Data below Start Marker
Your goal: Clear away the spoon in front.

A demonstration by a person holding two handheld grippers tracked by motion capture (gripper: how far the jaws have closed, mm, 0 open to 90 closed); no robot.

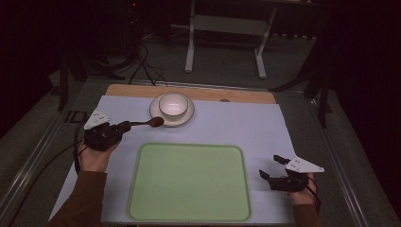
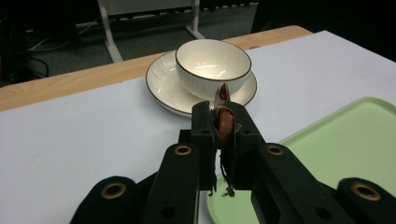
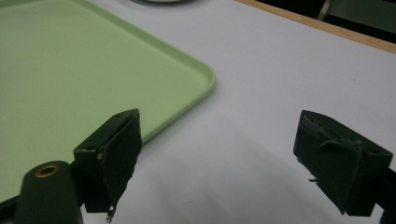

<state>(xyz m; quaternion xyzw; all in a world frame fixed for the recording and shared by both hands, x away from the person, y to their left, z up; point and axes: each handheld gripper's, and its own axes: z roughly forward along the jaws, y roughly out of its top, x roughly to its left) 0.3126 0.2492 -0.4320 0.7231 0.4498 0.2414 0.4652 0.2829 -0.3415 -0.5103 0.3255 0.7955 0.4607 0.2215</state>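
Your left gripper (image 1: 124, 126) is clamping the handle of a brown spoon (image 1: 150, 123), jaws closed tight on it, and the spoon's bowl is hovering at the near left rim of the white saucer (image 1: 187, 115) carrying the white bowl (image 1: 173, 104). The green tray (image 1: 189, 182) is sitting centrally, with bare white mat (image 1: 236, 125) lying between tray and saucer. Your right gripper (image 1: 272, 166) is resting just beyond the tray's right edge, jaws spread wide and holding nothing. No legible writing is showing.

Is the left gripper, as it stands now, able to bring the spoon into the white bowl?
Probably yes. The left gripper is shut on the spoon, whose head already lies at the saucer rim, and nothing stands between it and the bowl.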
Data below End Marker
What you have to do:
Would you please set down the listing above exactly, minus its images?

Solution to this task:
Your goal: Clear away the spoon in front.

A demonstration by a person holding two handheld grippers tracked by motion capture (gripper: how far the jaws have closed, mm, 0 open to 90 closed); no robot.


<state>(xyz m; quaternion xyzw; all in a world frame fixed for the recording and shared by both hands, x away from the person, y to their left, z up; point and axes: each handheld gripper's, and its own axes: z roughly forward along the jaws, y roughly out of its top, x roughly to its left) 0.3126 0.2492 -0.4320 0.7231 0.4498 0.2414 0.4652 0.2829 -0.3415 -0.5103 0.3255 0.7955 0.4607 0.2215</state>
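Your left gripper (image 1: 124, 126) is clamping the handle of a brown spoon (image 1: 150, 123), jaws closed tight on it, and the spoon's bowl is hovering at the near left rim of the white saucer (image 1: 187, 115) carrying the white bowl (image 1: 173, 104). The green tray (image 1: 189, 182) is sitting centrally, with bare white mat (image 1: 236, 125) lying between tray and saucer. Your right gripper (image 1: 272, 166) is resting just beyond the tray's right edge, jaws spread wide and holding nothing. No legible writing is showing.

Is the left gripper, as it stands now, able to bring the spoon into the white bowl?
Probably yes. The left gripper is shut on the spoon, whose head already lies at the saucer rim, and nothing stands between it and the bowl.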

The exercise is finished.